Члены райкомов, горкомов и их ревизионных комиссий -325 000 человек.

Члены обкомов, крайкомов, центральных комитетов республик и их ревизионных комиссий -25 000 человек.

Члены и кандидаты ЦК и ЦРК КПСС -439 человек ("Ежегодник БСЭ", 1968, стр. 34).

Вот этот трехмиллионный актив "общенародного государства", "государства рабочих и крестьян" и состоит из людей, которые никогда не знали физического труда.

Хотя власть в СССР не наследственная, но она вполне преемственная. Представители первого и второго звена этого актива будут руководить партией и государством к концу семидесятых годов. Если их отцы были по происхождению все-таки рабочими и крестьянами, а по положению чиновниками, то они уже будут потомственными чиновниками.

Из "комитетского корпуса" надо выделить отдельно его ведущий авангард это, во-первых, "секретарский корпус", во-вторых, партаппарат. Численность "секретарского корпуса" легко определить по числу партийных комитетов.

По состоянию на 1968 год "секретарский корпус" состоит:

Секретарей райкомов — 9 459 чел.

Секретарей горкомов — 2 241 чел.

Секретарей обкомов — 745 чел. (в том число кружкомов, крайкомов).

Секретарей центральных комитетов союзных республик — 70 чел.

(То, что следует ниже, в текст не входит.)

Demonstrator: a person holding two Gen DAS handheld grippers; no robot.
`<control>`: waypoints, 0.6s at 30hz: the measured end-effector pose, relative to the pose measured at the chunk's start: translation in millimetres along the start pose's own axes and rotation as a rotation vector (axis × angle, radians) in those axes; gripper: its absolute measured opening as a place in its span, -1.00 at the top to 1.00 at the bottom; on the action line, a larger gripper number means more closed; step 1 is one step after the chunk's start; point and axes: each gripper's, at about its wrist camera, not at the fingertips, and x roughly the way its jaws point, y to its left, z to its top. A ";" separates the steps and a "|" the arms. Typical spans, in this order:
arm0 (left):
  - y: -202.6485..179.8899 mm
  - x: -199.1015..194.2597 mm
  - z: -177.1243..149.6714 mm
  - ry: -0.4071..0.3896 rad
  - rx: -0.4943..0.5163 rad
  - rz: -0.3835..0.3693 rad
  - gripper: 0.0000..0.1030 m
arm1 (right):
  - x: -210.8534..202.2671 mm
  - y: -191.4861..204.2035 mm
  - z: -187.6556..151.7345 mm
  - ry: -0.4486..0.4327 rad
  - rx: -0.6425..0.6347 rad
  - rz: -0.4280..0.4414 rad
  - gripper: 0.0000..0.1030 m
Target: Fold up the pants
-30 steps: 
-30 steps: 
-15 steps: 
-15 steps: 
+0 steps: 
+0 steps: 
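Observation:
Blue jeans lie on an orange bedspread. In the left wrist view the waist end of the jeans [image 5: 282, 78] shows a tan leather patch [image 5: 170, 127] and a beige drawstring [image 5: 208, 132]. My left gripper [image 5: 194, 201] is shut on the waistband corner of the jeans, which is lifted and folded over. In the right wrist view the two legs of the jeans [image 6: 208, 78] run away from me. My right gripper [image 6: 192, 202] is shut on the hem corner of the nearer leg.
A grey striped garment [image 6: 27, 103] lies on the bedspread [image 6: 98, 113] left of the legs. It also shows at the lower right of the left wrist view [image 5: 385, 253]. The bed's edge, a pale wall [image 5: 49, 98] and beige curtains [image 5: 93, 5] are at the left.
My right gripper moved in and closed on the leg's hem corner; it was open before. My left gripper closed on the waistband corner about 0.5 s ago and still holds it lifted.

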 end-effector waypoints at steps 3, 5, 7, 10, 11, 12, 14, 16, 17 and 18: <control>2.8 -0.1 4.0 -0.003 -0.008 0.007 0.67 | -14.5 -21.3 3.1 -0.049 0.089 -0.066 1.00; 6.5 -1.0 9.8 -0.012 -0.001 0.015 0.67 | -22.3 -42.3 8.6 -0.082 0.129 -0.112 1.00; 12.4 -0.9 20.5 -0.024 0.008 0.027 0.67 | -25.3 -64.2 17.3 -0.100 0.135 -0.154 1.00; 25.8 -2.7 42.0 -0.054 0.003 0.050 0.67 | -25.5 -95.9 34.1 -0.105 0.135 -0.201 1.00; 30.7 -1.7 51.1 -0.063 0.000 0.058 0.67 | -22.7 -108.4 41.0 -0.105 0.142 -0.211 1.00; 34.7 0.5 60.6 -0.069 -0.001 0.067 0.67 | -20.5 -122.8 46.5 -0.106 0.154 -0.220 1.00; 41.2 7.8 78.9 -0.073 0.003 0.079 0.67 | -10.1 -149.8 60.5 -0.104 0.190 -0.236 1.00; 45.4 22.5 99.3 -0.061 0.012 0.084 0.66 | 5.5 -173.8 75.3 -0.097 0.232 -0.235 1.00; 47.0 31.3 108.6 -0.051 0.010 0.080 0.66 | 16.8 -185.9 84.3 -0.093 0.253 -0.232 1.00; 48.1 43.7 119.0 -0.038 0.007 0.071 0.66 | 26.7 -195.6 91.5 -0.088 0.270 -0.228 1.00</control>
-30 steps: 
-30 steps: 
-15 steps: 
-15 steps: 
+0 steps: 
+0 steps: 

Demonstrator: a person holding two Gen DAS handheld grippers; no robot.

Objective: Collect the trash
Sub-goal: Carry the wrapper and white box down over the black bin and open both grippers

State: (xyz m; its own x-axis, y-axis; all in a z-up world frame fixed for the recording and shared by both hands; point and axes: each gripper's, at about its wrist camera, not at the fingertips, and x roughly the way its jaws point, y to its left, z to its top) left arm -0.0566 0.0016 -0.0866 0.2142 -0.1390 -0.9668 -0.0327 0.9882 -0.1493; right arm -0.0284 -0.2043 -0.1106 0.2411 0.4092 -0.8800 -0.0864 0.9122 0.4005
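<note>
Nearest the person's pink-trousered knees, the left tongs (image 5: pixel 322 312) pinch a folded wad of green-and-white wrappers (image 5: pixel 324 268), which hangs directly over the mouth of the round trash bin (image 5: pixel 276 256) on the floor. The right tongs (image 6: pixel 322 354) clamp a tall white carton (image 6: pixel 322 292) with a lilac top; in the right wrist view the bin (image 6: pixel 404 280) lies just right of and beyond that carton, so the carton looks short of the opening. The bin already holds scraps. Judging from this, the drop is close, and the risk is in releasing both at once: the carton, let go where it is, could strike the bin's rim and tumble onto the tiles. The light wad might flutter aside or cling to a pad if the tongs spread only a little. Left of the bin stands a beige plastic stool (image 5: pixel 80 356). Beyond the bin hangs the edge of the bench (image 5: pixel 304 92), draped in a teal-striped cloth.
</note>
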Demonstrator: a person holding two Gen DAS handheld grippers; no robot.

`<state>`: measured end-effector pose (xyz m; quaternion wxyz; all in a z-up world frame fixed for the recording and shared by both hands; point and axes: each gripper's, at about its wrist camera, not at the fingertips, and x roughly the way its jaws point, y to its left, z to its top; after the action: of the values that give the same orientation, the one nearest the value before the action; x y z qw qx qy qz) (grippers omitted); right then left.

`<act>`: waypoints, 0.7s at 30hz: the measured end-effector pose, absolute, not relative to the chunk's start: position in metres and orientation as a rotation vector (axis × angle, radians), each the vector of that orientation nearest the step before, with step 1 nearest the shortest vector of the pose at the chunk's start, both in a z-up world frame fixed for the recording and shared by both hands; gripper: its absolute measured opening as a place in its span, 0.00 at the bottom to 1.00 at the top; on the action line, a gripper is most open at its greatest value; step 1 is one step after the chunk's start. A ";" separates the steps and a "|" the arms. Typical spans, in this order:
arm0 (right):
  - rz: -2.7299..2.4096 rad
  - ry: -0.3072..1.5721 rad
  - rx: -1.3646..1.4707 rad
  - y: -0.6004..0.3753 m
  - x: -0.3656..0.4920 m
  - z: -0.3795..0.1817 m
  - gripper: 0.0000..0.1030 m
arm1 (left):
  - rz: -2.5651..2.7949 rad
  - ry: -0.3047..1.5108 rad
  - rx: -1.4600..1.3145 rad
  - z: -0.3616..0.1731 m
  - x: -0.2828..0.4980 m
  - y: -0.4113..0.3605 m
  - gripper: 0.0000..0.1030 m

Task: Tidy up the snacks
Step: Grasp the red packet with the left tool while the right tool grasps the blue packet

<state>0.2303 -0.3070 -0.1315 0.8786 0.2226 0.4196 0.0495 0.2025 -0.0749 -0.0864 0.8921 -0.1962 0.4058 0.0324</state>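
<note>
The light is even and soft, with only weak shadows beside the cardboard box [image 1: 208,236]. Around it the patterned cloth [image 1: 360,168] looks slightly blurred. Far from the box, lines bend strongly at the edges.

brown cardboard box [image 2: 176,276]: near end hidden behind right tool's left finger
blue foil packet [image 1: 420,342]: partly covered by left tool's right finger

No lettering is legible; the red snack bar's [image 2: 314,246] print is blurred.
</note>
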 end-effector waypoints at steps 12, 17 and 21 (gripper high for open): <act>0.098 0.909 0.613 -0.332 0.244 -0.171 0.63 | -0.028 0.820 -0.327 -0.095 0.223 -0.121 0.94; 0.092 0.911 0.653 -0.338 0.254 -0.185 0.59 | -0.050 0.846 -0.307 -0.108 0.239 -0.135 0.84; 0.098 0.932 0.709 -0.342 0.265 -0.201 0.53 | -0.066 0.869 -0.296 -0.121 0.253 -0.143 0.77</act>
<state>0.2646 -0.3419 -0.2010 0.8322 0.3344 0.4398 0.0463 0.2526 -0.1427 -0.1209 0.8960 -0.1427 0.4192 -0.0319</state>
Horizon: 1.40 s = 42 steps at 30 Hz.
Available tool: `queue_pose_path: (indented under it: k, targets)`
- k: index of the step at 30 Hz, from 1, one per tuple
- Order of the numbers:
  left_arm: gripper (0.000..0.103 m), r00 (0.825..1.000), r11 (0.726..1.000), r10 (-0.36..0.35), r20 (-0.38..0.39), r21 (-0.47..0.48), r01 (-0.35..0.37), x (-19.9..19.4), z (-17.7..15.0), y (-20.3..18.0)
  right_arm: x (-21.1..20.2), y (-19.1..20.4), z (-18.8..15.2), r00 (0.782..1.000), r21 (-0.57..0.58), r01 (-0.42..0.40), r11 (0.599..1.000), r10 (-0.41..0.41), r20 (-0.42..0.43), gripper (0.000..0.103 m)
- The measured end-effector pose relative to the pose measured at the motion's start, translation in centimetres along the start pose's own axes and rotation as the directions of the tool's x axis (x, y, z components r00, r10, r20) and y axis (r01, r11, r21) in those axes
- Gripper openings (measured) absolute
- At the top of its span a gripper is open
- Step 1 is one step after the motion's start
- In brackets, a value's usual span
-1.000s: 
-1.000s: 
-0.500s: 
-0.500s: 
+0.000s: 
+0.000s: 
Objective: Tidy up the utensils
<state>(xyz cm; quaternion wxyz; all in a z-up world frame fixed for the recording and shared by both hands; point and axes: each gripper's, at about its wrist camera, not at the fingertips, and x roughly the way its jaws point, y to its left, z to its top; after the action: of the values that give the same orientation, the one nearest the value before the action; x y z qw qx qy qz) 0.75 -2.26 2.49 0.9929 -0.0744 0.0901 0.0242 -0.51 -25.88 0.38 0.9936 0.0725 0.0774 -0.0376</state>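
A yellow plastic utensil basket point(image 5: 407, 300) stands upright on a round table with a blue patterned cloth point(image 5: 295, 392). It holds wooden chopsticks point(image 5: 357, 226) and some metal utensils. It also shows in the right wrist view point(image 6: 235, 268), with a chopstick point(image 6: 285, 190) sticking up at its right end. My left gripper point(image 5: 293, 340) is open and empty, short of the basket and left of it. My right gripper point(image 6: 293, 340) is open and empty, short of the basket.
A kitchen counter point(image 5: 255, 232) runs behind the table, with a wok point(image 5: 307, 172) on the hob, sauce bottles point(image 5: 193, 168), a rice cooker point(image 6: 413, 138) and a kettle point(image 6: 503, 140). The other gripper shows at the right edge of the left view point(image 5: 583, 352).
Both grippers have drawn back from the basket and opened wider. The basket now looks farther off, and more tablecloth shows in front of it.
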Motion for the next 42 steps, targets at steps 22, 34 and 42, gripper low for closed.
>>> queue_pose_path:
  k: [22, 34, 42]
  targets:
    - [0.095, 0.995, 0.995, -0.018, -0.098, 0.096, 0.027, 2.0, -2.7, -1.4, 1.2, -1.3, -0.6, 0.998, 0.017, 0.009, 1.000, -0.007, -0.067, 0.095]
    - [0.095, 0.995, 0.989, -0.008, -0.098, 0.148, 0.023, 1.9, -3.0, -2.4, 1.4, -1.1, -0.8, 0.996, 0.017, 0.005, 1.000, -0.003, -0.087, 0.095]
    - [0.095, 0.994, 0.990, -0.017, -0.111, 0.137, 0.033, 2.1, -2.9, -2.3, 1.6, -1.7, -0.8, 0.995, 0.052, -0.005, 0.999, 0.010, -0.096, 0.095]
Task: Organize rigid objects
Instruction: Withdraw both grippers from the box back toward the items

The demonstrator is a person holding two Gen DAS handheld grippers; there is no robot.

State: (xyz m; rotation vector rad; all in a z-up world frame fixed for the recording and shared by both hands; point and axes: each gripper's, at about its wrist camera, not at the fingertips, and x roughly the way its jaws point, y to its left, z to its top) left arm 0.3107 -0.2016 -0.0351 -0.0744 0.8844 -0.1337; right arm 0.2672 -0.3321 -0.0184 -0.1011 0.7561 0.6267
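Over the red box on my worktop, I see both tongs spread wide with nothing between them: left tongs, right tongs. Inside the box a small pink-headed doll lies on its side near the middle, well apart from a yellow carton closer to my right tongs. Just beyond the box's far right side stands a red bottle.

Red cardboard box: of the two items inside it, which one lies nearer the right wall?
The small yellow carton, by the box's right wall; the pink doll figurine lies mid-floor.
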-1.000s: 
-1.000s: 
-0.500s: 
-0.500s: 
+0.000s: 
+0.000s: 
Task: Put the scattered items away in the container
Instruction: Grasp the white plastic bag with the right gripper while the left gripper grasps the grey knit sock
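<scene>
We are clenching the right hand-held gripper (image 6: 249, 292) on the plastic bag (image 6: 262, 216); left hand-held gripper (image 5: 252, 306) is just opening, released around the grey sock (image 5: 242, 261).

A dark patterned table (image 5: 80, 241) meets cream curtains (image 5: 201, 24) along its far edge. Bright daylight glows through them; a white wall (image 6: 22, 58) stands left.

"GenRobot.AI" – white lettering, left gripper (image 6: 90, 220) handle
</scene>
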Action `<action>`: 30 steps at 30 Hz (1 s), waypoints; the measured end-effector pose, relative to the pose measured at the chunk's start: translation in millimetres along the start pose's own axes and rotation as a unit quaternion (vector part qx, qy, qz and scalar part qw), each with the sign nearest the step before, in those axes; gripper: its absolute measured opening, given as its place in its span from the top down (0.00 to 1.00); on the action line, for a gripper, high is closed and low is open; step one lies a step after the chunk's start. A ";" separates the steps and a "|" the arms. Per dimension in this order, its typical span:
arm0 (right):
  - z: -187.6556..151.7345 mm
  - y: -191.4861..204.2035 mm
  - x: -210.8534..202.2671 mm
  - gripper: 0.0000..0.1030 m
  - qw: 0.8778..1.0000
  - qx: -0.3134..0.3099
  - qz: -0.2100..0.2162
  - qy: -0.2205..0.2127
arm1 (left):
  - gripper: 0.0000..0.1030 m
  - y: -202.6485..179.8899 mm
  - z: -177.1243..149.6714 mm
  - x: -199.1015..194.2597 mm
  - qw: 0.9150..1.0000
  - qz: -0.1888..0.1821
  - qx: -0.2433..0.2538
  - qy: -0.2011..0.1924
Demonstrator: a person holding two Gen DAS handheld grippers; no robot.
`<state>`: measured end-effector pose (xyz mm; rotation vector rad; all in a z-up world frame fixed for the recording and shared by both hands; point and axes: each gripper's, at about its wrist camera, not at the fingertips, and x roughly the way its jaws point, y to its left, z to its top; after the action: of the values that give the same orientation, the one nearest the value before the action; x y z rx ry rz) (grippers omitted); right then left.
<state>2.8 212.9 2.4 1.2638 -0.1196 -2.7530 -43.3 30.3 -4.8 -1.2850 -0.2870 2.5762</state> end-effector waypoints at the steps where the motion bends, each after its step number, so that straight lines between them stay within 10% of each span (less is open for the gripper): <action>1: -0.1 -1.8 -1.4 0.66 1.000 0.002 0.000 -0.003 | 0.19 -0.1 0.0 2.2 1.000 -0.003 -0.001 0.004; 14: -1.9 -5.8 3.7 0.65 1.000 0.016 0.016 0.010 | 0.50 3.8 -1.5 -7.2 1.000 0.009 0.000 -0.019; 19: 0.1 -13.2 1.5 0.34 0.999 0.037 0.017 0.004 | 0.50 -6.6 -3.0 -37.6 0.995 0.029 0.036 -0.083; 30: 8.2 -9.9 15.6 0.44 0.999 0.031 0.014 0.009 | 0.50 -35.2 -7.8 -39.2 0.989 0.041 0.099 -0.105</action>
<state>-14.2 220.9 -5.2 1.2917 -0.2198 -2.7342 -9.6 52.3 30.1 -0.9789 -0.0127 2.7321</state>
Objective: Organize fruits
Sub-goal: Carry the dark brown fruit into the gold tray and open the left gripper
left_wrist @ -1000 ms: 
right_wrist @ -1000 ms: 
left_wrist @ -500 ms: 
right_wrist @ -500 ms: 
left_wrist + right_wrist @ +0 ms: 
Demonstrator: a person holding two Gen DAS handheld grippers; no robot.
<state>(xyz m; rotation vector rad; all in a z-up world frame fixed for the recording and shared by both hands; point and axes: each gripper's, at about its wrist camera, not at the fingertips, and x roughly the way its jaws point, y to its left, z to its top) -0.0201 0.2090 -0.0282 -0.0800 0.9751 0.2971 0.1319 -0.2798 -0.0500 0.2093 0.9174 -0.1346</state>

Секретарей ЦК КПСС- 11 чел.

Вот эти 12 526 секретарей партии, собственно, и руководят "комитетским корпусом", а, стало быть, партией и государством. Это руководство они осуществляют через небольшой, но очень четко и оперативно работающий аппарат — партаппарат. Число штатных партийных чиновников в аппарате партии — это хорошо скрываемая гай-на ЦК. С начала тридцатых годов перестали делать какие-либо публикации на этот счет. Ключ к приблизительному подсчету количества партийных чиновников дает выступление секретаря ЦК Украины Казанца на XXII съезде. Он сказал, что на Украине работают 55 тысяч нештатных партийных работников, — и что это в четыре раза больше, чем всех платных работников партийных органов. Это означает, что на Украине в 1961 году было около 14 тысяч платных партийных чиновников (на 1 580 000 коммунистов). Если эту украинскую норму распространить на всю КПСС сегодня, то это дает около 130 тысяч платных партийных чиновников (на 13180000 коммунистов на 1 января 1968 г.). Сюда надо добавить количество нештатных партийных работников, являющихся кандидатами в платных чиновников, которых в 1961 году было 230 000 человек (XXII съезд КПСС. Стенографический отчет, т. III, стр. 24, 49; см. также "Ежегодник БСЭ", 1968, стр. 34). Таким образом платных и неплатных партаппаратчиков вместе около 360 000–400 000 человек.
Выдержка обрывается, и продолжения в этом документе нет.